ACTIVITY: Beginning with the first line, transcribe the entries below exactly through the line containing "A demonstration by", inclusive.

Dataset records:
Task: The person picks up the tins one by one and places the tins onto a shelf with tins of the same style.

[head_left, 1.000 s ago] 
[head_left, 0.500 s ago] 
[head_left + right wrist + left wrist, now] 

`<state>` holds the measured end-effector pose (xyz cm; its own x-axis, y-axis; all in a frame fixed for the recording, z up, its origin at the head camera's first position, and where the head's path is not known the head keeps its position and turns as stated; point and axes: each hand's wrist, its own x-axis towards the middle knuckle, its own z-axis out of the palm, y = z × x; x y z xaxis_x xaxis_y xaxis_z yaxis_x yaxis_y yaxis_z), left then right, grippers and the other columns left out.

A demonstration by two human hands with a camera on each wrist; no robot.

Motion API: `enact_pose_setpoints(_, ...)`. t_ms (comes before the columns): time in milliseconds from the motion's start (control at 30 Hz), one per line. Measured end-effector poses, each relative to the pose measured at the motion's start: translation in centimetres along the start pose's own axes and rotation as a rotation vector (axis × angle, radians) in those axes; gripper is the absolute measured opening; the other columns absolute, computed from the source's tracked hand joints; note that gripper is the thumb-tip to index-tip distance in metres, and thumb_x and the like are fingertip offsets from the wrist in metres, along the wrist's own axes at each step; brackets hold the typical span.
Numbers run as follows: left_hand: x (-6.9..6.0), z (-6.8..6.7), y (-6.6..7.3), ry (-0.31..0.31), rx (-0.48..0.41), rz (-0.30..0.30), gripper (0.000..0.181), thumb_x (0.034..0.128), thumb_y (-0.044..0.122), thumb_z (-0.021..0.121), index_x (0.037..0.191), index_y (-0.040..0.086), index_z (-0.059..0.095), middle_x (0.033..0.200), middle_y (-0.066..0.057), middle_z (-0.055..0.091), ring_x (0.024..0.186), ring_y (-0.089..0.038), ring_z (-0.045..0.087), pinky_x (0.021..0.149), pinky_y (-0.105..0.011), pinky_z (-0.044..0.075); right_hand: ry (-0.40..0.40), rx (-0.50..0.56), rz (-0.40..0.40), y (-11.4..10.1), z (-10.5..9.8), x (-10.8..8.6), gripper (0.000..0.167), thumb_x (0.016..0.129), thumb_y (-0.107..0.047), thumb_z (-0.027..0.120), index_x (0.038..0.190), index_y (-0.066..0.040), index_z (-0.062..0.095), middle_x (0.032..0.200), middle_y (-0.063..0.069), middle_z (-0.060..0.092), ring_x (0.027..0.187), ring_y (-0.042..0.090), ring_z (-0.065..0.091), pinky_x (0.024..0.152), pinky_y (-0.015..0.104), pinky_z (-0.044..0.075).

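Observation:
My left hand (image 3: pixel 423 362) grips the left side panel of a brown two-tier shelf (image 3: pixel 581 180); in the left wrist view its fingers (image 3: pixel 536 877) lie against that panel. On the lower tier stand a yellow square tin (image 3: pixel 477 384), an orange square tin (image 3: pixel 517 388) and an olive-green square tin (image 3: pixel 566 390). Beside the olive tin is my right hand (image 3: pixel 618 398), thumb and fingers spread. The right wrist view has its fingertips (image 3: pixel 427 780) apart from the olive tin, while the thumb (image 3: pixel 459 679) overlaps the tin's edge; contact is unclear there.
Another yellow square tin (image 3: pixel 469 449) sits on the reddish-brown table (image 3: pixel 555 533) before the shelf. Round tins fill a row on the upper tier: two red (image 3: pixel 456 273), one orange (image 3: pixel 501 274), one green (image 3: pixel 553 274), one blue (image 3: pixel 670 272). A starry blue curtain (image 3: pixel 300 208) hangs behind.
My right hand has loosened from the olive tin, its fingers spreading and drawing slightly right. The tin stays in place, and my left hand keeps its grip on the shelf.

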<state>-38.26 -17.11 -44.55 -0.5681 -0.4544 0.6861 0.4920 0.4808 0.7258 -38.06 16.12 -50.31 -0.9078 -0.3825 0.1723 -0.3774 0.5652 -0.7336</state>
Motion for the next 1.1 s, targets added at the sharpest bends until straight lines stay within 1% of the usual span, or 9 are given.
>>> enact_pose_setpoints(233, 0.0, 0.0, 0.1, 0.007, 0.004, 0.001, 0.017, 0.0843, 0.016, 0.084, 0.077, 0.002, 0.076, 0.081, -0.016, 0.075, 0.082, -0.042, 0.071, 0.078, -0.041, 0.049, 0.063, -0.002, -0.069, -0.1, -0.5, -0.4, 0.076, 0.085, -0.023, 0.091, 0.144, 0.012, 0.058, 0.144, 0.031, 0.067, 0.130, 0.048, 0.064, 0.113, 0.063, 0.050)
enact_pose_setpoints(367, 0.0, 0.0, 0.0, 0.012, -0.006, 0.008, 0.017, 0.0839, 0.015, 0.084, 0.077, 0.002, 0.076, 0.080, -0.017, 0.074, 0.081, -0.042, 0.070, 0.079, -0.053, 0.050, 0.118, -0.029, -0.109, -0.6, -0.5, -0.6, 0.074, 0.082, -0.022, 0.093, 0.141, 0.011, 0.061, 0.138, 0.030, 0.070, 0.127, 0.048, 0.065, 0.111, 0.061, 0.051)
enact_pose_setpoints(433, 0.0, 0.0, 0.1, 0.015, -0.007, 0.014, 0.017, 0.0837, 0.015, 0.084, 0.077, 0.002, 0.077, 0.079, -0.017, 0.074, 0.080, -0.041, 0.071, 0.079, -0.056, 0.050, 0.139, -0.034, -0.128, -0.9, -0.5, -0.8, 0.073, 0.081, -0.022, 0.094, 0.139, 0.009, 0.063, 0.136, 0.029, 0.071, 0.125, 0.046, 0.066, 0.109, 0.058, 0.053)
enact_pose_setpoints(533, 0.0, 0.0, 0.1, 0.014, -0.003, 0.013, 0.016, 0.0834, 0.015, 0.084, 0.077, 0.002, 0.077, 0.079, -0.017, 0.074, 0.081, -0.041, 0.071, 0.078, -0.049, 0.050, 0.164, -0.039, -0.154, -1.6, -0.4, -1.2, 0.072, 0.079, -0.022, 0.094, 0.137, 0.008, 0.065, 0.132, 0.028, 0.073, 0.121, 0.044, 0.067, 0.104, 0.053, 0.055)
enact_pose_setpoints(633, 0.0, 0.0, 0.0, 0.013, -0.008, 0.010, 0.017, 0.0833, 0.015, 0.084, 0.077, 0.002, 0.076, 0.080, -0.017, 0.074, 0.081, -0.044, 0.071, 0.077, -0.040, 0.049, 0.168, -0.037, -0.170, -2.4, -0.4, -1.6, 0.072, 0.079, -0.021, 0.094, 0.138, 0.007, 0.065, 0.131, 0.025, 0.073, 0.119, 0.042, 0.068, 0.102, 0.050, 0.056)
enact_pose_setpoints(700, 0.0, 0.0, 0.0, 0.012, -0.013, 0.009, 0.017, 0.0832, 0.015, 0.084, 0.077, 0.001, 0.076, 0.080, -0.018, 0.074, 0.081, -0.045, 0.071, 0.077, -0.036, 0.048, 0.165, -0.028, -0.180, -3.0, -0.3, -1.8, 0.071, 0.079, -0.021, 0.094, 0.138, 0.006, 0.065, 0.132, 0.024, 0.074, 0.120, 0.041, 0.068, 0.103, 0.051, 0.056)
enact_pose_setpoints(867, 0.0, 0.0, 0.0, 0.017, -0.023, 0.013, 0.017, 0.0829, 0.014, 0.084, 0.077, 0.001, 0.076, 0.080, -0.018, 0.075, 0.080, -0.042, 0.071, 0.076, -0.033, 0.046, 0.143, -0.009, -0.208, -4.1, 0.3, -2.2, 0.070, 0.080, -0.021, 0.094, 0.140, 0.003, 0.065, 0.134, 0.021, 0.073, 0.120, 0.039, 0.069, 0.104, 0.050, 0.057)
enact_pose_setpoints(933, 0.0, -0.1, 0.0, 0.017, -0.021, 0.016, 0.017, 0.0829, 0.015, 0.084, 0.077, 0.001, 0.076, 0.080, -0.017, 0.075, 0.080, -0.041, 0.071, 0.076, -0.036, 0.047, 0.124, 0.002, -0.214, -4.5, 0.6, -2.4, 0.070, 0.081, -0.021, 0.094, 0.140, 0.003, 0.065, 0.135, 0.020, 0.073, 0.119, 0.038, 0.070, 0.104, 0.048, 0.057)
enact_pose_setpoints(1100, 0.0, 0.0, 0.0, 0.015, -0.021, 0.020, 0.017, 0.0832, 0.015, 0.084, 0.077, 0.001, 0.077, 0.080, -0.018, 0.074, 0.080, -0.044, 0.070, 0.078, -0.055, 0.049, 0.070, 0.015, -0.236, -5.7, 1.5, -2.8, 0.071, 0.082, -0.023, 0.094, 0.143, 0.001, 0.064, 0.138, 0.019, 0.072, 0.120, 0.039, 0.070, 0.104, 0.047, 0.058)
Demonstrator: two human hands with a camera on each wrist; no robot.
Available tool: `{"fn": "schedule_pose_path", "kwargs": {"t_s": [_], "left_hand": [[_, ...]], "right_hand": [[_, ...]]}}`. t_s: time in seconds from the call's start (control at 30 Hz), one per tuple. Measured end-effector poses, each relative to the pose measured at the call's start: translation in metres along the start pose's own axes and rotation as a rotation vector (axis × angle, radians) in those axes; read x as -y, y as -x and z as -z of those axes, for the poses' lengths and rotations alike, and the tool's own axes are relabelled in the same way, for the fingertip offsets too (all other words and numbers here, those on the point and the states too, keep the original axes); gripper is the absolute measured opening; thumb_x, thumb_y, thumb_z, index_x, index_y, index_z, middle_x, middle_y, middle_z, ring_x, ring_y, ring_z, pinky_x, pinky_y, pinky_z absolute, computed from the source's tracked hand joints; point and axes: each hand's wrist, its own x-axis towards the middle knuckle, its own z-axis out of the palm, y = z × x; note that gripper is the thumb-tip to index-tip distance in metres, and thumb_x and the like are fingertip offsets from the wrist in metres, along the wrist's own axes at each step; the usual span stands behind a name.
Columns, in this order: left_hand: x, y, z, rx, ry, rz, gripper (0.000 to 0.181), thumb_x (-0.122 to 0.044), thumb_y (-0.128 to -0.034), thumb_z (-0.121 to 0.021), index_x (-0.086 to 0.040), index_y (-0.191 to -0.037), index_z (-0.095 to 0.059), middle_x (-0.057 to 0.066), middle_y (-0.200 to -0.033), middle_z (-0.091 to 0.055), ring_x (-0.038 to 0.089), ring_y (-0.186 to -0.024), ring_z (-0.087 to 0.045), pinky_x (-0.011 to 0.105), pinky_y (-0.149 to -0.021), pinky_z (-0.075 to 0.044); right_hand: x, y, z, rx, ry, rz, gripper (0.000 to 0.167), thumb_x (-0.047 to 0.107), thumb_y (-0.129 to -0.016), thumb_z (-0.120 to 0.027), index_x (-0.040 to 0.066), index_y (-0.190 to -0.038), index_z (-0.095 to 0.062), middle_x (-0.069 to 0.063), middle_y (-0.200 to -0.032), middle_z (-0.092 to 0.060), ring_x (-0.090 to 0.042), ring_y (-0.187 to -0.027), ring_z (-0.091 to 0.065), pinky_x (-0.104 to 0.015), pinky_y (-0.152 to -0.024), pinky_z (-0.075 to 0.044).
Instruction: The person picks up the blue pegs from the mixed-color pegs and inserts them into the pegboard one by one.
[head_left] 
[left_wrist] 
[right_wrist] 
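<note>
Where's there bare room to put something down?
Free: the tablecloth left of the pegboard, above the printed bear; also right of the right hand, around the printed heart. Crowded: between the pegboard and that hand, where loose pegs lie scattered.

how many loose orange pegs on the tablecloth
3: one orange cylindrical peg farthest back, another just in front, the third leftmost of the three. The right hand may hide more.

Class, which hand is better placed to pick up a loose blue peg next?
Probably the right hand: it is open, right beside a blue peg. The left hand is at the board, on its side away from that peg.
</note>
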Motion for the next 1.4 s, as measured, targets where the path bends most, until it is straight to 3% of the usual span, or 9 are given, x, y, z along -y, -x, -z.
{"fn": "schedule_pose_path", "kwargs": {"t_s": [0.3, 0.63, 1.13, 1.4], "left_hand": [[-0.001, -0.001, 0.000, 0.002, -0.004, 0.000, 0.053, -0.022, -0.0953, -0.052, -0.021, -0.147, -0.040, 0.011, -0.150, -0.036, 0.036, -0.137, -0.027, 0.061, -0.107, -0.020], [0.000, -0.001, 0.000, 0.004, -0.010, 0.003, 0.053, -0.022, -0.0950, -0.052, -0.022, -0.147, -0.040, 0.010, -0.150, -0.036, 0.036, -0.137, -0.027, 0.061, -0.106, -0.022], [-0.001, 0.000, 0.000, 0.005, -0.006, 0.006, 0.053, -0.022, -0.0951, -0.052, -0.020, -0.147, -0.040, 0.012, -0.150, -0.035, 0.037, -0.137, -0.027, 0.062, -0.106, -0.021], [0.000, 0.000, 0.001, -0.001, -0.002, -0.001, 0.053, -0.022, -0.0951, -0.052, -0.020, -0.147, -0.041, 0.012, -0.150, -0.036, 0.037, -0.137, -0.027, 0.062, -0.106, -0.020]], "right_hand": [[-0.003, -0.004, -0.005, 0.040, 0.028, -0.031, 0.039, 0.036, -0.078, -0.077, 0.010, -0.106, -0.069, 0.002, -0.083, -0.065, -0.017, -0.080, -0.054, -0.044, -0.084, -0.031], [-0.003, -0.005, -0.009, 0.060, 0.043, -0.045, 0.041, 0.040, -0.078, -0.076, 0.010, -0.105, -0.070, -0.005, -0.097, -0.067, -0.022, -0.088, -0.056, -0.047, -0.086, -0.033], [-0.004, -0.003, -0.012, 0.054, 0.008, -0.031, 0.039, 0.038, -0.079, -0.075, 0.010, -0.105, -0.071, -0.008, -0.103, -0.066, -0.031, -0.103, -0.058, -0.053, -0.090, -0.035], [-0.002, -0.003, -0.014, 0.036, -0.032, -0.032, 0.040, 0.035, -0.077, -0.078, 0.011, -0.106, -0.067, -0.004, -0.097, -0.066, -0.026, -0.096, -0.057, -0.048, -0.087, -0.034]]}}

RESPONSE TO THIS TASK:
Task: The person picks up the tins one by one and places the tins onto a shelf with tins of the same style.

[head_left, 1.000 s ago] 
[head_left, 0.500 s ago] 
[head_left + right wrist + left wrist, now] 

`<state>` holds the measured end-effector pose (xyz cm; its own x-axis, y-axis; all in a frame fixed for the recording, z up, its origin at the head camera's first position, and where the head's path is not known the head keeps its position and turns as stated; point and axes: each hand's wrist, its own x-axis towards the middle knuckle, its own z-axis out of the palm, y = z × x; x y z xaxis_x xaxis_y xaxis_z yaxis_x yaxis_y yaxis_z), left then right, grippers and the other columns left out.

A demonstration by two human hands with a camera on each wrist; no robot.

This exercise has nothing further to it.